Dentre os grupos do eixo de influência do Irã, a milícia xiita radical Hezbollah é o grupo mais bem equipado para realizar um ataque de maior escala contra Israel. “Hamas e Jihad Islâmica estão dentro da Faixa de Gaza, os Houthis estão muito longe e o Hezbollah tem uma estrutura militar bem maior”, destaca Brustolin.

O Hezbollah teve grande influência do Irã em sua criação. Teerã explorou o caos da guerra civil do Líbano e especialmente a invasão israelense do Líbano em 1982 para semear as forças que amadureceram o Hezbollah. O grupo radical islâmico já se envolveu em duas guerras com Israel, em 1982 e também em 2006.

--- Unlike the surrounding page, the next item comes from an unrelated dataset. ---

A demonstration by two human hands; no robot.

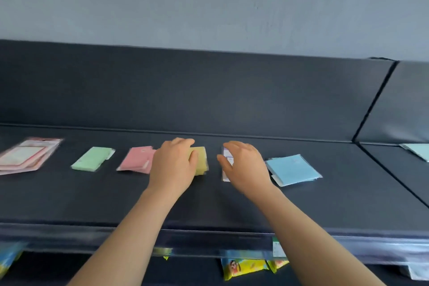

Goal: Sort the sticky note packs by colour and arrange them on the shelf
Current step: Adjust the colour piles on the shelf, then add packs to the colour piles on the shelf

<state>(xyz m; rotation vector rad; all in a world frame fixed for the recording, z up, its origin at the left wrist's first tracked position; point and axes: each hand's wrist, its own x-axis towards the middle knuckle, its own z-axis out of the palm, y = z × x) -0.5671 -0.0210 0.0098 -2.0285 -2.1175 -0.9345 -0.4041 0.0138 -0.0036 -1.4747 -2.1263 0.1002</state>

Apesar de o Hezbollah ter um arsenal superior ao Hamas e ter a capacidade de realizar estragos na infraestrutura israelense, Tel-Aviv está bem equipada com fortes defesas antiaéreas, segundo o professor de relações internacionais da ESPM.

Possível nova Guerra Fria

Mesmo avaliando que um ataque direto do Irã a Israel é improvável, o pesquisador da Universidade de Harvard acredita que retaliação desta magnitude poderia mudar o patamar da guerra.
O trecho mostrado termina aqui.